MKTG SR - pasek na kartach artykułów

To dopiero był mistrz

Aleksandra Łuczyńska 68 363 44 60 [email protected]
Cecylia Ślusarska jest dumna z sukcesów syna.
Cecylia Ślusarska jest dumna z sukcesów syna. fot. Aleksandra Łuczyńska
- Dziś już nie ma takich zawodników - mówi Grzegorz Kurkiewicz, pierwszy trener Tadeusza Ślusarskiego. Legendarny tyczkarz zginął w wypadku samochodowym 12 lat temu.

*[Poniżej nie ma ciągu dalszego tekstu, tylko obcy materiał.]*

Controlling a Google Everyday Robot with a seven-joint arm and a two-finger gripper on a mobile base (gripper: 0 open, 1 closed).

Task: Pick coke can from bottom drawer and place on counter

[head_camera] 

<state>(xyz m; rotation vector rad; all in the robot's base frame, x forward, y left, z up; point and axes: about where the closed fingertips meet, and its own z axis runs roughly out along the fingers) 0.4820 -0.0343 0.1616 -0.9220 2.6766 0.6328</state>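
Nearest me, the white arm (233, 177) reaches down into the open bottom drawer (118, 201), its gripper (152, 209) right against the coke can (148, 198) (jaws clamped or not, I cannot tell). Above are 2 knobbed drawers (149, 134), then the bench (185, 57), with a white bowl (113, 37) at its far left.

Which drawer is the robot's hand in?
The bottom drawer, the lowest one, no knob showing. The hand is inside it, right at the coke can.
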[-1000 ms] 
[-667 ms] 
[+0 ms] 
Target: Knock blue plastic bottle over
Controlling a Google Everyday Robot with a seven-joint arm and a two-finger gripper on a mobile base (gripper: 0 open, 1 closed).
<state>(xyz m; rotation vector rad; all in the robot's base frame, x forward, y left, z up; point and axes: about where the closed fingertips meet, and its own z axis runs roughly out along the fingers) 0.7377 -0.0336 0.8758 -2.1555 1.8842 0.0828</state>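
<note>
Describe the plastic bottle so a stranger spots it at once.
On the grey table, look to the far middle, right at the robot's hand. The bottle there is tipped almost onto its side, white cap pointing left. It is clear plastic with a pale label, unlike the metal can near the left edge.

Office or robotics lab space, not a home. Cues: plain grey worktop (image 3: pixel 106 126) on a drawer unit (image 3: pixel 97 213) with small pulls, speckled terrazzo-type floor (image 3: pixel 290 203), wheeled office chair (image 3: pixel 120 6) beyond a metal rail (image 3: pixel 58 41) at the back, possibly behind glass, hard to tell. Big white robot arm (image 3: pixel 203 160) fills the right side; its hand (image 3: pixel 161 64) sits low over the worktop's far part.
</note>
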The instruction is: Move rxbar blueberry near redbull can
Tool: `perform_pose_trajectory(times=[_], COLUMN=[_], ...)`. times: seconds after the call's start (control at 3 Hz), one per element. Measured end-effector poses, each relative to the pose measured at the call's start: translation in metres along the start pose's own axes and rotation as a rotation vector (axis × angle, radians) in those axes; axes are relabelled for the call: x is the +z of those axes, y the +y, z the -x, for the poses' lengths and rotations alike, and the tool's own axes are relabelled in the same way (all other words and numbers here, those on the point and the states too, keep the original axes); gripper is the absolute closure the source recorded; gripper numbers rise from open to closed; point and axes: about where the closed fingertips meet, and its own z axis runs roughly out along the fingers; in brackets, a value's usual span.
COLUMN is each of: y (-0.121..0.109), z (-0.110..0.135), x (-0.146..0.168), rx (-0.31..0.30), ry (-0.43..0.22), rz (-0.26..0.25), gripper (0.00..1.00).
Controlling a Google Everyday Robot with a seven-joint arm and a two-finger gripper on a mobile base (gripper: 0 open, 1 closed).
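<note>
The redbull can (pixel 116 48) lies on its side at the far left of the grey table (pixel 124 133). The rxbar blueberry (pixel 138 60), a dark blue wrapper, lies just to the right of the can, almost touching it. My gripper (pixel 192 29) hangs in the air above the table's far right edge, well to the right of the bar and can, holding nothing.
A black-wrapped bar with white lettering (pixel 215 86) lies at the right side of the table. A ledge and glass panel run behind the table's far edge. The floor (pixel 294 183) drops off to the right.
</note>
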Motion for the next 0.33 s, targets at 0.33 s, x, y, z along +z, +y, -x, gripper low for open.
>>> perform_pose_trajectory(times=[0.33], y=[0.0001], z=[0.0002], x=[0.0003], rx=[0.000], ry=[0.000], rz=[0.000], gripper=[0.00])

Gdyby żył, w maju skończyłby 60 lat.

Siwy, Ślusarz - tak mówili o nim koledzy. Dla Cecylii Ślusarskiej był, jest i będzie Tadziem. - Nie wiem, skąd miał taki talent do sportu. Ja mieszkałam na wsi i zawsze byłam żywa, biegałam, na drzewa wchodziłam. Może to ode mnie przejął? - zastanawia się pani Cecylia. Do dziś mieszka w Żarach, w domu, w którym wraz z mężem Ignacym wychowywała syna, mistrza olimpijskiego w skoku o tyczce z 1976 r. z Montrealu.

- Czy to pamiętam? Oczywiście - wspomina z uśmiechem mama sportowca. - Był środek nocy, a my na przemian patrzyliśmy w ekran telewizora i słuchaliśmy radia. W końcu usłyszeliśmy, że Tadek ma złoty medal. Oj, co to była za radość, nie mogliśmy się nacieszyć. Niedługo potem, jeszcze zanim zrobiło się jasno, ktoś zapukał do drzwi. Milicja. Zabrali nas na posterunek, tam był z nami wywiad, a potem mogliśmy rozmawiać z synem.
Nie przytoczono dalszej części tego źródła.